In the first work produced together, Board, 1993 the two artists are to be found in a white room, its floor, walls and ceiling no longer possible to clearly differentiate due to their monochrome covering. Both men are handling a large similarly white board and carrying out choreographed acts which are at times synchronised at other times proceeding asynchronously. As the surrounding space is only perceptible as a white surface the moving bodies and the flat board convey the depth, height and extents of the space. Thus the awkwardly shaped utensil is lifted up, turned around, rotated or reversed. It is positioned whereby the spatial depth of the box section stage decreases and concealment can occur. Each of the two people appear and in the next moment disappear. The board transforms into a moveable wall and through its movement the space is bit by bit divided, folded; it forms itself, it is conferred depth and it is taken again.
In Blind / Spot a black spot moves backwards in empty space. The points, painted on a series of roller blinds, snap up, one after the other. Through the high speed action of the screen, the point begins to move ever further into the depths and gradually a grey corridor looms before the eyes of the observer. But in its increasing distance from the camera or observer’s point of view the point itself does not get any smaller, but instead appears to maintain its original size. In point of fact, proportionate to its distance from the eye the point increases in size so that the development of depth originating from perspectival vision is balanced. In the end the last roller blind remains until the black point melts again into the first point and the loop enables it all to start over again. The usual spatial vision of perspectival development of movement into the distance through a tunnel is thwarted as a consequence of being countered by the synchronised reverse movement of the point remaining the same size throughout.

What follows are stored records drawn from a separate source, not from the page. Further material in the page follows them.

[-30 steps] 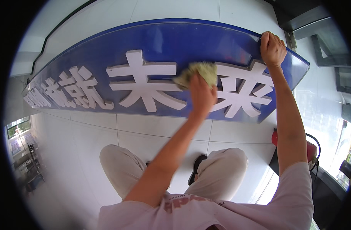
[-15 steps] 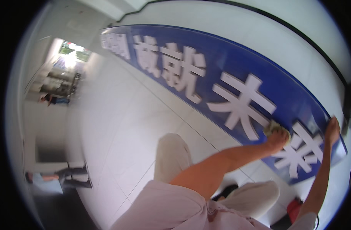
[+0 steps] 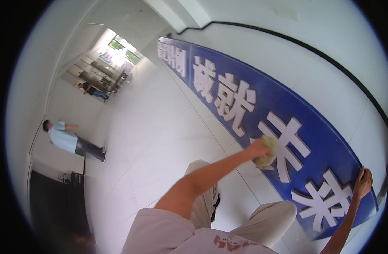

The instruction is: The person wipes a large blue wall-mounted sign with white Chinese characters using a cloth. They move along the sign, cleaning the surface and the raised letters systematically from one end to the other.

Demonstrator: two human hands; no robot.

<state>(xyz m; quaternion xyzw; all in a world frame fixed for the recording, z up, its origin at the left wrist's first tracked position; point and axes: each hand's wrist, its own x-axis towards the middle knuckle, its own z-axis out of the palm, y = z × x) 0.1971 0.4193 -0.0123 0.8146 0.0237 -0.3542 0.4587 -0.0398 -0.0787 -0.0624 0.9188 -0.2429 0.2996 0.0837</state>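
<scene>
A long blue sign (image 3: 261,91) with raised white characters (image 3: 230,99) leans along the white wall, running from the upper middle to the lower right. My left hand (image 3: 256,149) presses a crumpled yellow-green cloth (image 3: 267,156) against the sign's face, at the left side of one white character (image 3: 287,144). My right hand (image 3: 363,183) grips the sign's top edge near its right end, fingers spread over the rim. My legs in beige trousers (image 3: 266,220) are bent below the sign.
A white tiled floor (image 3: 151,139) stretches left toward a bright doorway (image 3: 117,48). One person in a light blue shirt (image 3: 69,142) and another farther off (image 3: 92,89) stand there. A dark cabinet (image 3: 54,199) sits at lower left. A black strip (image 3: 329,59) runs along the wall.
My head has turned left, so the sign now slants across the right of the view. The left hand with the cloth has moved left onto the neighbouring character. The right hand stays on the edge.
</scene>
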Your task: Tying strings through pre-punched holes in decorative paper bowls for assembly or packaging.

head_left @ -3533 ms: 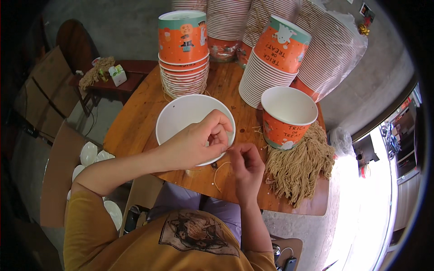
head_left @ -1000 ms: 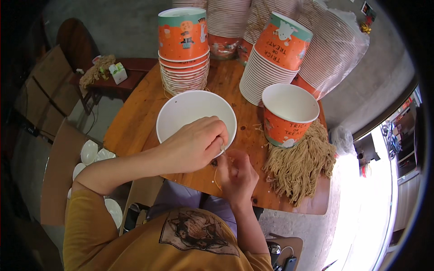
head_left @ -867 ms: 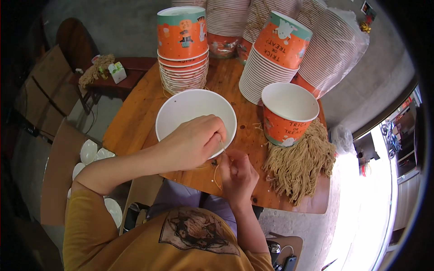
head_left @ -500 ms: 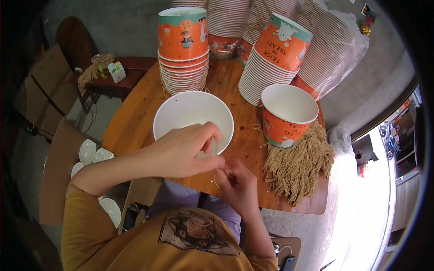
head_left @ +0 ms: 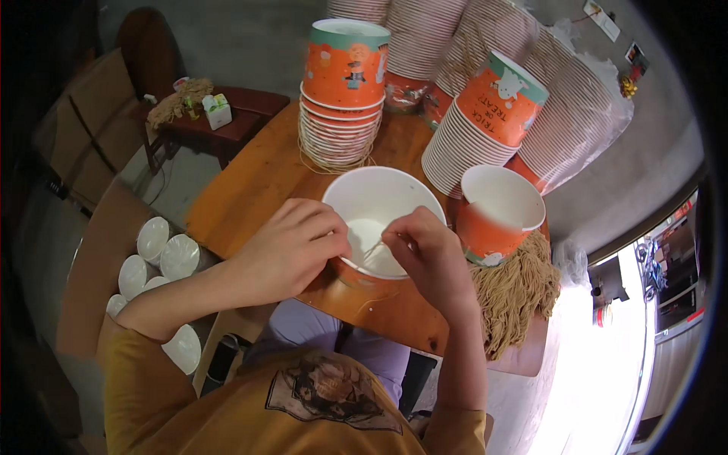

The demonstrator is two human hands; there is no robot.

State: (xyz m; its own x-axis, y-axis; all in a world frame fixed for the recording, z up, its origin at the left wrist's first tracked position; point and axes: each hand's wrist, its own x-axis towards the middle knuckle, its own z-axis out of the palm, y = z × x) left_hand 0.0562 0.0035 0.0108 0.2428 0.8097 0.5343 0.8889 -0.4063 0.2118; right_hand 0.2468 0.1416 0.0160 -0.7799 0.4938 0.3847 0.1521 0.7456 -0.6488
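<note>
A paper bucket (head_left: 379, 189), white inside and orange outside, stands on the wooden table in front of me. My left hand (head_left: 297, 246) is closed at its near left rim, the fingertips partly hidden behind the edge. Over the near right rim reaches my right hand (head_left: 431, 254), its thumb and fingers pinching a thin piece of string (head_left: 371, 252) inside the bucket. Where the string's lower end goes is too fine to make out. Just right of that hand, another orange bucket (head_left: 497, 231) rests upright, slightly tilted, against a bundle of tan twine (head_left: 516, 303).
Behind the bucket stands a stack of upturned orange buckets (head_left: 347, 72) with thin loops around its lower rims. A leaning stack (head_left: 493, 106) and plastic-wrapped stacks (head_left: 584, 114) fill the back right. White containers (head_left: 180, 256) sit low at left, near a bench (head_left: 246, 114) with a tissue box (head_left: 218, 114).
My left hand has moved from above the bucket to its near left rim. My right hand has risen from below the rim into the opening with the string. The view has shifted slightly.
</note>
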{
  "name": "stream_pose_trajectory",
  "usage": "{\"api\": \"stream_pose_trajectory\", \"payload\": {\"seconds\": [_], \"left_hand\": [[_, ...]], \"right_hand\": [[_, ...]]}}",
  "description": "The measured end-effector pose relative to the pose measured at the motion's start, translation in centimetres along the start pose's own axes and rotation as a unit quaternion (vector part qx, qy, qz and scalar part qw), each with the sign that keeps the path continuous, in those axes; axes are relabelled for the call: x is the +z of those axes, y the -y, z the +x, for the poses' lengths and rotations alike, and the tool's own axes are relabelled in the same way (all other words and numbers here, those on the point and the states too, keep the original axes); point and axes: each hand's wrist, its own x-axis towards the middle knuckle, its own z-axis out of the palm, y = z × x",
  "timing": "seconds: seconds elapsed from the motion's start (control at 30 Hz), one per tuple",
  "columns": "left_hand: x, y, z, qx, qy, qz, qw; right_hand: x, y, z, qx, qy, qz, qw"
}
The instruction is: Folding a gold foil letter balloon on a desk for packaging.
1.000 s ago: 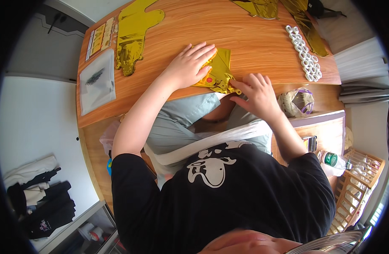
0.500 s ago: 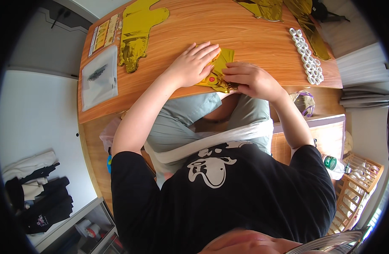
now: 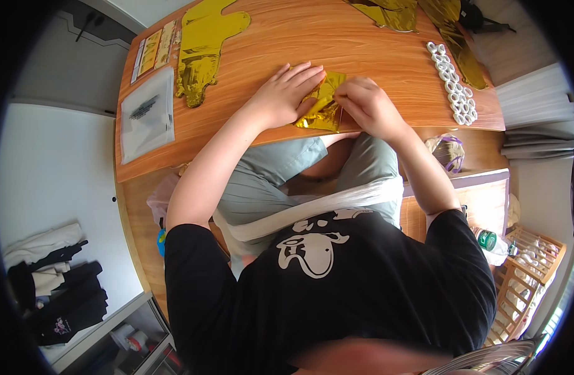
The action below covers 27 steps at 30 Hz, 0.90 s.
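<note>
A flat gold foil balloon (image 3: 325, 112), folded to a small crinkled packet, lies on the wooden table (image 3: 281, 37) near its front edge. My left hand (image 3: 288, 94) rests on the packet's left part with its fingers stretched out and the thumb toward the foil. At the right side of the packet, my right hand (image 3: 366, 105) is closed, thumb and fingers pinching the foil's edge. Its fingertips partly hide what they grip.
Another flat gold foil balloon (image 3: 202, 47) lies at the far left, beside a clear plastic bag (image 3: 148, 115) and a printed card (image 3: 152, 50). More gold foil (image 3: 396, 14) lies at the far right. Small white rings (image 3: 451, 81) line the right side.
My right hand has gone from loosely spread fingers to a pinch, slightly higher up. The foil's near part is flatter, and a red round mark is out of sight. The left hand stays put.
</note>
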Motion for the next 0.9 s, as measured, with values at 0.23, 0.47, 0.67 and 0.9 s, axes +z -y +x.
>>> {"api": "stream_pose_trajectory", "payload": {"seconds": [0.23, 0.47, 0.67, 0.9], "left_hand": [[-0.3, -0.2, 0.2, -0.022, 0.043, -0.011, 0.999], [0.3, 0.7, -0.1, -0.038, 0.040, -0.043, 0.998], [0.8, 1.5, -0.2, -0.066, -0.065, -0.163, 0.982], [-3.7, -0.7, -2.1, -0.034, -0.023, -0.025, 0.999]], "right_hand": [[2.2, 1.5, 2.2, 0.098, -0.096, 0.013, 0.990], [3.6, 0.2, 3.0, 0.152, -0.097, -0.050, 0.982], [4.4, 0.3, 3.4, 0.136, -0.113, -0.094, 0.980], [4.7, 0.0, 3.3, 0.128, -0.104, -0.125, 0.978]]}}
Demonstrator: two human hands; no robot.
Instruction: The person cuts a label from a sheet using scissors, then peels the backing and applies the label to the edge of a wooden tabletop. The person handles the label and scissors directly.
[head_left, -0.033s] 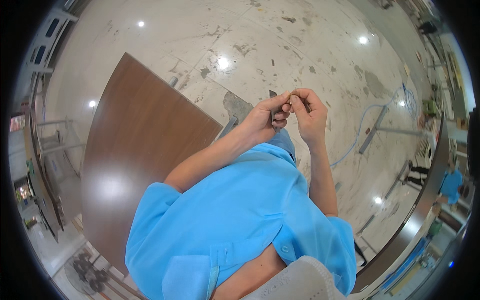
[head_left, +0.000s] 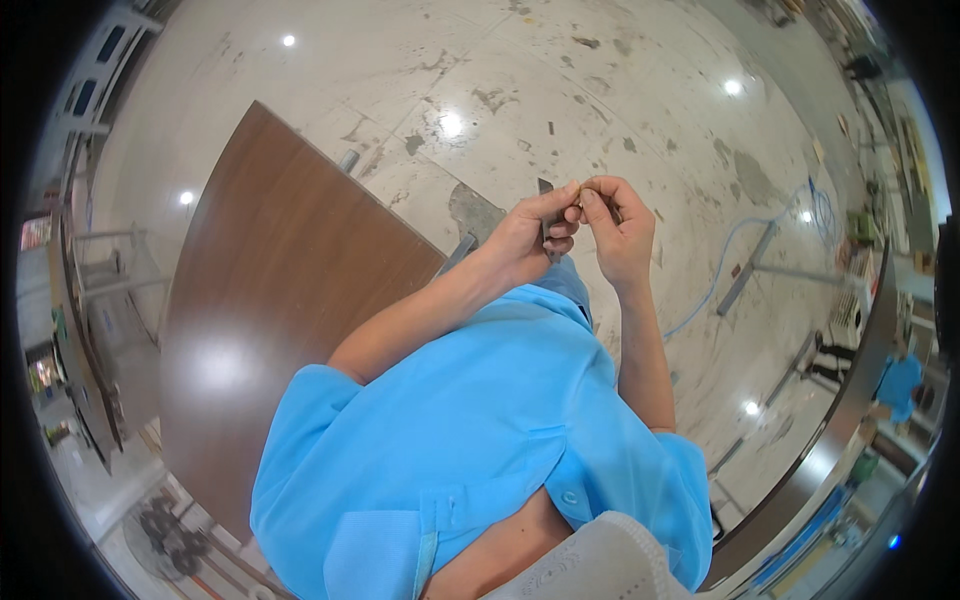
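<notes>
My left hand (head_left: 535,228) is closed around a thin dark flat strip (head_left: 545,187). One end of the strip sticks up above the fingers, and its lower end shows below them. The left thumb and forefinger meet the fingertips of my right hand (head_left: 622,232). That hand is bent into a pinch. Whatever lies between the fingertips is too small to name. Both hands are held up in front of my body, above the floor. Left of them is a large brown wood-look tabletop (head_left: 300,250), which neither hand touches.
Metal legs show beside the tabletop's right edge. On the stained tile floor (head_left: 640,80) at right lie a blue hose (head_left: 722,262) and a grey metal frame (head_left: 745,270). Another brown board (head_left: 850,400) curves along the right, with a person in blue (head_left: 900,385) beyond it. A fan (head_left: 165,540) stands lower left.
The surroundings have shifted very slightly in the view. Both hands keep the same pinch, and the strip stays in the left hand.
</notes>
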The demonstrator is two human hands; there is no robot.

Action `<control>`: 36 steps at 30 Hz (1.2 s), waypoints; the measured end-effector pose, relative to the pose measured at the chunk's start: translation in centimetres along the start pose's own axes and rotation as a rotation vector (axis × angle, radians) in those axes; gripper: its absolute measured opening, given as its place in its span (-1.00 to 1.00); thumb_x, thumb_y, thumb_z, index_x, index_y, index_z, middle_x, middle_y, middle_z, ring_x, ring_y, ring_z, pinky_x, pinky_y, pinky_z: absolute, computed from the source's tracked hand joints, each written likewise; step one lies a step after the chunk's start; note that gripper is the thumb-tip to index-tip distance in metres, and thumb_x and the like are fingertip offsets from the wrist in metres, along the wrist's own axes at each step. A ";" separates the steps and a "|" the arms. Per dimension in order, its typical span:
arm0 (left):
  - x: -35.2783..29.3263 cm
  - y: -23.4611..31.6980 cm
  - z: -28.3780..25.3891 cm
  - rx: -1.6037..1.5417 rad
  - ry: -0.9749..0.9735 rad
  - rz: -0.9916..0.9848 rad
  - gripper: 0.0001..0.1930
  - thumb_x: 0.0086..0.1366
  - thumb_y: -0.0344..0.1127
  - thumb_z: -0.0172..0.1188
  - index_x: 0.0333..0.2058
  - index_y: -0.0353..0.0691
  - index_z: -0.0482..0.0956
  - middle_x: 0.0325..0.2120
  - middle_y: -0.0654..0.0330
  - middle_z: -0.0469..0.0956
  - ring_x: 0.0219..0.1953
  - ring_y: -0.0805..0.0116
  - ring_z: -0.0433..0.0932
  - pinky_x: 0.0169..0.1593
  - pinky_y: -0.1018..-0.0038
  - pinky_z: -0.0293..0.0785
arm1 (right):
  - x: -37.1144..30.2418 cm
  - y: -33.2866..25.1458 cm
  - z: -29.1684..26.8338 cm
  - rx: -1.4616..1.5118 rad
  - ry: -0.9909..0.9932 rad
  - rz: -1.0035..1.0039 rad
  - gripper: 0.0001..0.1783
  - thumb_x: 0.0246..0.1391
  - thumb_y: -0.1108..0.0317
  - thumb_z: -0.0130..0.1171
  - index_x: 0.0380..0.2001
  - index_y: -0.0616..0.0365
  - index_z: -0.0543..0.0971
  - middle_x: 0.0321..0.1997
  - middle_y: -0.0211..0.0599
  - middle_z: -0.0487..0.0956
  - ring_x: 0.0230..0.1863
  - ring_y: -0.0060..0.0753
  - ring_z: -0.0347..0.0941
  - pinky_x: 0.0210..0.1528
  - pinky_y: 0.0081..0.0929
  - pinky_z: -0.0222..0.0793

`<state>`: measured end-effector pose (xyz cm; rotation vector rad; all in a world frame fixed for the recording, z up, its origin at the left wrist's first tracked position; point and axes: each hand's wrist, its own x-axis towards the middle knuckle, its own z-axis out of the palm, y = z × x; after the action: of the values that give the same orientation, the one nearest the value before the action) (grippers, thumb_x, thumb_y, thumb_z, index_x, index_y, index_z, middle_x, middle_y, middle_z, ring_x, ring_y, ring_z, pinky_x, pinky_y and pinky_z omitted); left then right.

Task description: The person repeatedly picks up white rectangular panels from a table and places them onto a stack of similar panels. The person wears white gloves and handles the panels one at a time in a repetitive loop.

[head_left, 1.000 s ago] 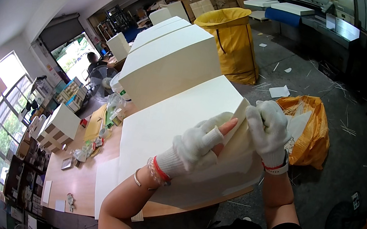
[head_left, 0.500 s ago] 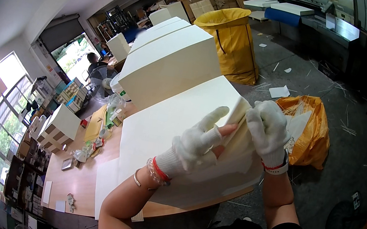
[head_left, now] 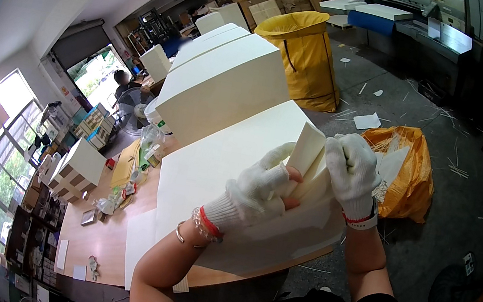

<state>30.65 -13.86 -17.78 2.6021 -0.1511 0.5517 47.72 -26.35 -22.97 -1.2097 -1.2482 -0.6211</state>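
A broad stack of large cream-white paper sheets (head_left: pixel 208 164) lies before me on the table. At its right corner some sheets are bent up into a standing flap (head_left: pixel 307 147). My left hand (head_left: pixel 261 186), in a white knit glove with bare fingertips showing, is closed on that flap, with the thumb on its far side and fingers on the near side. Next to it my right hand (head_left: pixel 352 168), also gloved, is curled closed at the outer edge of the sheets; its fingertips are hidden, but it seems to grip the paper corner.
Tall paper stacks (head_left: pixel 227 79) stand beyond the sheets. On the wooden table (head_left: pixel 106 250) at left lie small items and a wrapped paper block (head_left: pixel 80 166). Right of the table are a yellow bin bag (head_left: pixel 306 60) and an orange sack (head_left: pixel 411 178) of paper scraps. A person sits near a fan (head_left: pixel 133 110).
The corner flap of sheets now stands higher and curls up between my hands. My left thumb has shifted behind it. My right hand has barely moved.
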 end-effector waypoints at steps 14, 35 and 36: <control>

The most recent work of the two artists is Of Knowing Where You Are, 2009. It demonstrates exemplarily their turning towards combinations of image and text and forms their first animated work. In front of this black surface, words, fragments of sentences, general descriptions of situations are superimposed and in a rhythmic sequence are combined with symbols and the simplest geometric signs, like a point or a line. Primarily through this interaction of symbol and text the surface of the image is stretched optically into three-dimensional space. The plastic representation generates depth and with that suggests being incorporated with a system made up of spatial coordinates. Thus the black monitor screen surface for instance is intersected by a white line which in turn metamorphoses into the flow of a street, when two other lines
meet it. But such a moment is always only of the tiniest duration. In correspondence with the changing sequence of signs the presentation is subordinated to constant change and jumps between two and three dimensional pictorial space. Through diverse means the search for a locationing, orientation and one’s own standpoint is playfully — nonetheless formally exceedingly reduced — circled.
Nummer Acht — Everything is going to be alright is a part of a cycle of nine short films. In his film Dutch artist Guido van der Werve finds himself in the Gulf of Bothnia. He crosses the icy landscape apparently with no goal or point of orientation. The audience alone beholds the gigantic icebreaker, which observes the artist from lesser distance and which is very soon about to destroy the ice that is still bearing him. This condition of totally being lost has additional emphasis with the engine noise of the icebreaker and the sound of the ice bursting apart all accompanying the scene. The title’s succinct statement Everything is going to be alright is undermined powerfully: if the protagonist hesitated one moment in his movement the distance between himself and the icebreaker would significantly decrease, the boat and the erupting slabs would all be too dangerously close to him. The projection shows an only minimally altered, precisely staged, theatre-room like setting, in which the artist operates. Without compass, but with instinctive certainty he moves over the sheer, unending ice cap, crosses the white frozen plain, predestined to take away all forms of orientation. Ground and sky dissolve into a great white surface that can only be structured suggestively by a blurred horizon line. Unlike the protagonist of the activity, who gazes into the direction of the camera, the recipient is capable of perceiving the verticals in the form of the advancing person and the icebreaker as fixed points. But these reference parameters are also deceptive — the distance between them and a registering of the terrain regarding distance and scale is rendered impossible due to the frontal view of the man and the machine. The question of the distance between the ship and the person remains enduringly present.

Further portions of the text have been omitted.